To do: Although the entries contain pictures, repeat only their words, exactly as written.
------
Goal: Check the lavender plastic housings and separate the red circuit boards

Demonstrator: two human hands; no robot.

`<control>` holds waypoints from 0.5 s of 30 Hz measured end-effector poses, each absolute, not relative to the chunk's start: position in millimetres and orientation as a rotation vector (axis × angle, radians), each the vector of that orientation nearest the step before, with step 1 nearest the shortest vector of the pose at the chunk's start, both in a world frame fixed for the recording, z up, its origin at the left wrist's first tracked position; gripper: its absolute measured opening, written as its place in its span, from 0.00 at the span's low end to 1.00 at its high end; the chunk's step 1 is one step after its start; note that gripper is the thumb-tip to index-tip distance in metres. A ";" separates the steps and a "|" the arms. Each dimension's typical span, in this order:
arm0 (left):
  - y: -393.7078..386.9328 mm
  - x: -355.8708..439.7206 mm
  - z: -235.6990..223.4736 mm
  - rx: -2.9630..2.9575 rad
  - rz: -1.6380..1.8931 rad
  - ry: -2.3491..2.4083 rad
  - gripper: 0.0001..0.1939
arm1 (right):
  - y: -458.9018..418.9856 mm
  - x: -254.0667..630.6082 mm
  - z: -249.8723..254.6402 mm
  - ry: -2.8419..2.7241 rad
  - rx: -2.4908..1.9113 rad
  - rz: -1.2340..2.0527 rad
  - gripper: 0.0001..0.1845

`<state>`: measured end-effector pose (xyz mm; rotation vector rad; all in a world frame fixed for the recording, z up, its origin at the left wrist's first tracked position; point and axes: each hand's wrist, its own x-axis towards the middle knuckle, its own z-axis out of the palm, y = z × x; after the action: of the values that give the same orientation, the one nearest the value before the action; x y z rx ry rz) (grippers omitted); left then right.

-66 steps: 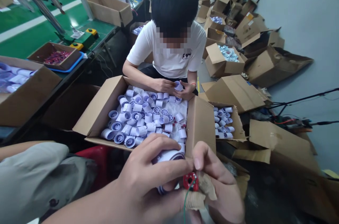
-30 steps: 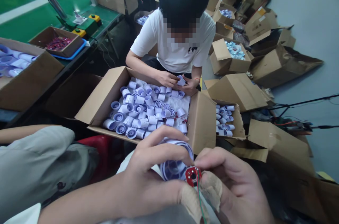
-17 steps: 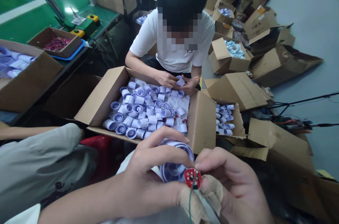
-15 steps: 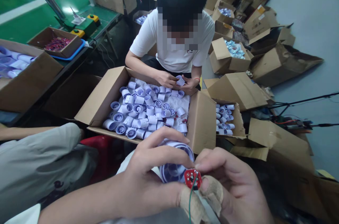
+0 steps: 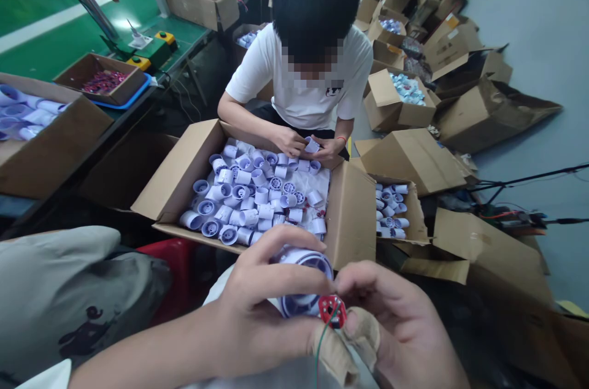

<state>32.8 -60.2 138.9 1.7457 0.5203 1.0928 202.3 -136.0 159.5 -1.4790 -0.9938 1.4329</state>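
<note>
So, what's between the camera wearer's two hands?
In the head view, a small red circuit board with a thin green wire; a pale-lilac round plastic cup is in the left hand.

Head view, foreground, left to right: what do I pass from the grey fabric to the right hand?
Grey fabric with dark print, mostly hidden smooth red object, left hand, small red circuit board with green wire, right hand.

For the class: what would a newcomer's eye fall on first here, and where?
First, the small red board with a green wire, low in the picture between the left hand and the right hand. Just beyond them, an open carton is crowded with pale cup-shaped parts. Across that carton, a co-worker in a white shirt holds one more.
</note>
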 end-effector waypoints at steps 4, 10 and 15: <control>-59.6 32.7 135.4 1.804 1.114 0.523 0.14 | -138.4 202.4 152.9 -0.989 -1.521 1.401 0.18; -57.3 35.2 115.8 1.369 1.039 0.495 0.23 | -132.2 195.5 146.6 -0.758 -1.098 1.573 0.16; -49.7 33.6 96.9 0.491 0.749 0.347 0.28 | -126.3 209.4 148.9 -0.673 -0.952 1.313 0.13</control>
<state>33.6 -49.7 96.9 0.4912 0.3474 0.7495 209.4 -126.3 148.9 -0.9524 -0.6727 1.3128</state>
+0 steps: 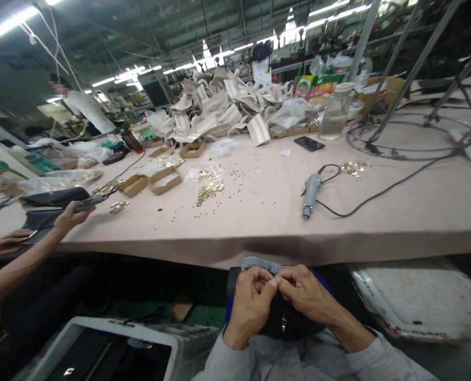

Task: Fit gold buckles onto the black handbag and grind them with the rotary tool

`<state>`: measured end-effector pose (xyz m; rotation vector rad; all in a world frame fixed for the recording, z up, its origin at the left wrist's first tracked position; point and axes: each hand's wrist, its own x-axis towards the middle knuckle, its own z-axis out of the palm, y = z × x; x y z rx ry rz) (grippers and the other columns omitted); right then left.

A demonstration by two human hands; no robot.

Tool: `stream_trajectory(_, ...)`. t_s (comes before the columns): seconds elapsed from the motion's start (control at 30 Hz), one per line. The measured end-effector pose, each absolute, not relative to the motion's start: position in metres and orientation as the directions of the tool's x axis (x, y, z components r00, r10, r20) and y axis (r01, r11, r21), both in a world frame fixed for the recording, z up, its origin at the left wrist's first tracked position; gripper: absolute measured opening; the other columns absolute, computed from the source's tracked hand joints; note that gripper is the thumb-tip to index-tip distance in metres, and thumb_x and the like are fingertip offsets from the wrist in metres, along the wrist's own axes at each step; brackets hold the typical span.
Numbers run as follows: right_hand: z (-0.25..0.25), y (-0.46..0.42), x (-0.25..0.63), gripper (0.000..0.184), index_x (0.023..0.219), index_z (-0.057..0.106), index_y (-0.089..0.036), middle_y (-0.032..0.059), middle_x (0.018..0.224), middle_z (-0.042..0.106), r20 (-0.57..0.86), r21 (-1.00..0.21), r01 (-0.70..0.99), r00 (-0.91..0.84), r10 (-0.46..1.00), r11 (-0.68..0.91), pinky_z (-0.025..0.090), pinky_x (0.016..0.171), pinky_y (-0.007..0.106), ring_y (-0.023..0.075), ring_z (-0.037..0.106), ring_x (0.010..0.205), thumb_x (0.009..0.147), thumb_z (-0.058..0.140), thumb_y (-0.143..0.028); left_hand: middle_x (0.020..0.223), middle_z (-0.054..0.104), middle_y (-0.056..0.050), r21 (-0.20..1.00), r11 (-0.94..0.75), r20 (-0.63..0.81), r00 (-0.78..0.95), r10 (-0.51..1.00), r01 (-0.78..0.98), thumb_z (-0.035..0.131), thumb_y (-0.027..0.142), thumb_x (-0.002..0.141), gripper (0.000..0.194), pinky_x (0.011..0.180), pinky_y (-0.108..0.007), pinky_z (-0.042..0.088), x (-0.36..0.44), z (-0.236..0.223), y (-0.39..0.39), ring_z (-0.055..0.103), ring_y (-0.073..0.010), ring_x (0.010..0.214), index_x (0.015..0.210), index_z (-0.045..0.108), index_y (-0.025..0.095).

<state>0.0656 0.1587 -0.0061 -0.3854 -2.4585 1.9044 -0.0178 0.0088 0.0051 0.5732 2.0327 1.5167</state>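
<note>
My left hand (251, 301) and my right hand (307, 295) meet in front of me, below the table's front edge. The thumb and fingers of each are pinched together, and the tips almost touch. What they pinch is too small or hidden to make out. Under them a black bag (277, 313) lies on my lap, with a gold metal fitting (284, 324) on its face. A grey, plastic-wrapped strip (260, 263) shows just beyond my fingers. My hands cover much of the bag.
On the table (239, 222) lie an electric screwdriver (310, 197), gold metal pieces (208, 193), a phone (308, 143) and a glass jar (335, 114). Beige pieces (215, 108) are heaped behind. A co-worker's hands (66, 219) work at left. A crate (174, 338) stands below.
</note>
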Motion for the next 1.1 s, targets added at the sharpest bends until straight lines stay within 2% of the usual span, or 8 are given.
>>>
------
Result of the exercise:
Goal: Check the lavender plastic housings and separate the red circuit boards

Demonstrator: two human hands; no robot.

`<control>` holds waypoints from 0.5 s of 30 Hz measured end-effector poses, each absolute, not relative to the chunk's start: position in millimetres and orientation as a rotation vector (axis × angle, radians), each the vector of that orientation nearest the step before, with step 1 nearest the shortest vector of the pose at the chunk's start, both in a world frame fixed for the recording, z up, its origin at the left wrist's first tracked position; gripper: its absolute measured opening, written as its place in its span, from 0.00 at the span's low end to 1.00 at its high end; the chunk's step 1 is one step after its start; note that gripper is the thumb-tip to index-tip distance in metres. A ";" separates the steps and a "|" the arms. Each dimension's typical span, in this order:
arm0 (left):
  - y: -393.7078..386.9328 mm
  - x: -355.8708..439.7206 mm
  - z: -235.6990..223.4736 mm
  - rx: -2.9630..2.9575 rad
  - rz: -1.6380..1.8931 rad
  - ry: -2.3491..2.4083 rad
  - gripper: 0.0001..0.1939
arm1 (right):
  - y: -458.9018..418.9856 mm
  - x: -254.0667..630.6082 mm
  - z: -249.8723..254.6402 mm
  - ry: -2.8419..2.7241 rad
  - rx: -2.4908..1.9113 rad
  - rz: -1.2340..2.0527 rad
  - gripper: 0.0001..0.1845

`<state>`: measured end-effector pose (xyz mm; rotation vector rad; all in a world frame fixed for the recording, z up, its origin at the left wrist's first tracked position; point and axes: each hand's wrist, its own x-axis towards the middle knuckle, its own z-axis out of the palm, y = z × x; after the action: of the values that give the same orientation, the one nearest the value before the action; x y z rx ry rz) (grippers omitted); left then right.

-66 steps: 
-30 steps: 
-17 steps: 
-15 steps: 
+0 steps: 

<state>32.8 -60.2 138.9 1.7457 0.5203 1.0928 202.3 -136.0 159.5 -1.4790 -0.9938 1.4329</state>
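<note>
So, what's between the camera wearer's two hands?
In the head view, a small red circuit board with a thin green wire; a pale-lilac round plastic cup is in the left hand.

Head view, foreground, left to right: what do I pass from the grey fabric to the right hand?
Grey fabric with dark print, mostly hidden smooth red object, left hand, small red circuit board with green wire, right hand.

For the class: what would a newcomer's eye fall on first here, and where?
First, the small red board with a green wire, low in the picture between the left hand and the right hand. Just beyond them, an open carton is crowded with pale cup-shaped parts. Across that carton, a co-worker in a white shirt holds one more.
</note>
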 end-effector waypoints at steps 4, 10 and 15: <control>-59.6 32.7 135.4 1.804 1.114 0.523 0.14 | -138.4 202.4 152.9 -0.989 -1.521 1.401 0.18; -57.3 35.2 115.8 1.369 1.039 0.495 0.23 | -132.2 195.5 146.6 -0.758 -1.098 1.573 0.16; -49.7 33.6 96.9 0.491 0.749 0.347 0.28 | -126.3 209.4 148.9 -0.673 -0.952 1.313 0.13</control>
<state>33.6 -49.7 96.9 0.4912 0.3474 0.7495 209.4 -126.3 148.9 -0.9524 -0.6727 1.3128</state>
+0 steps: 

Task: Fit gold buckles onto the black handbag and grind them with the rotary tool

`<state>`: measured end-effector pose (xyz m; rotation vector rad; all in a world frame fixed for the recording, z up, its origin at the left wrist's first tracked position; point and axes: each hand's wrist, its own x-axis towards the middle knuckle, its own z-axis out of the palm, y = z × x; x y z rx ry rz) (grippers and the other columns omitted); right then left.

A demonstration by two human hands; no robot.

Tool: `stream_trajectory(_, ...)`. t_s (comes before the columns): seconds elapsed from the motion's start (control at 30 Hz), one per line. The measured end-effector pose, each absolute, not relative to the motion's start: position in metres and orientation as the directions of the tool's x axis (x, y, z components r00, r10, r20) and y axis (r01, r11, r21), both in a world frame fixed for the recording, z up, its origin at the left wrist's first tracked position; gripper: absolute measured opening; the other columns absolute, computed from the source's tracked hand joints; note that gripper is the thumb-tip to index-tip distance in metres, and thumb_x and the like are fingertip offsets from the wrist in metres, along the wrist's own axes at each step; brackets hold the typical span.
Numbers run as follows: right_hand: z (-0.25..0.25), y (-0.46..0.42), x (-0.25..0.63), gripper (0.000..0.184), index_x (0.023..0.219), index_z (-0.057..0.106), index_y (-0.089..0.036), middle_y (-0.032..0.059), middle_x (0.018..0.224), middle_z (-0.042..0.106), r20 (-0.57..0.86), r21 (-1.00..0.21), r01 (-0.70..0.99), r00 (-0.91..0.84), r10 (-0.46..1.00), r11 (-0.68..0.91), pinky_z (-0.025..0.090), pinky_x (0.016..0.171), pinky_y (-0.007..0.106), ring_y (-0.023..0.075), ring_z (-0.037..0.106), ring_x (0.010..0.205), thumb_x (0.009..0.147), thumb_z (-0.058..0.140), thumb_y (-0.143..0.028); left_hand: middle_x (0.020..0.223), middle_z (-0.054..0.104), middle_y (-0.056..0.050), r21 (-0.20..1.00), r11 (-0.94..0.75), r20 (-0.63..0.81), r00 (-0.78..0.95), r10 (-0.51..1.00), r01 (-0.78..0.98), thumb_z (-0.035..0.131), thumb_y (-0.027..0.142), thumb_x (-0.002..0.141), gripper (0.000..0.194), pinky_x (0.011..0.180), pinky_y (-0.108..0.007), pinky_z (-0.042..0.088), x (-0.36..0.44), z (-0.236..0.223), y (-0.39..0.39), ring_z (-0.055..0.103), ring_y (-0.073..0.010), ring_x (0.010..0.214), index_x (0.015..0.210), index_z (-0.045..0.108), index_y (-0.025..0.095).

<state>0.0656 0.1587 -0.0061 -0.3854 -2.4585 1.9044 -0.0178 0.0088 0.0051 0.5732 2.0327 1.5167</state>
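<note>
My left hand (251, 301) and my right hand (307, 295) meet in front of me, below the table's front edge. The thumb and fingers of each are pinched together, and the tips almost touch. What they pinch is too small or hidden to make out. Under them a black bag (277, 313) lies on my lap, with a gold metal fitting (284, 324) on its face. A grey, plastic-wrapped strip (260, 263) shows just beyond my fingers. My hands cover much of the bag.
On the table (239, 222) lie an electric screwdriver (310, 197), gold metal pieces (208, 193), a phone (308, 143) and a glass jar (335, 114). Beige pieces (215, 108) are heaped behind. A co-worker's hands (66, 219) work at left. A crate (174, 338) stands below.
</note>
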Motion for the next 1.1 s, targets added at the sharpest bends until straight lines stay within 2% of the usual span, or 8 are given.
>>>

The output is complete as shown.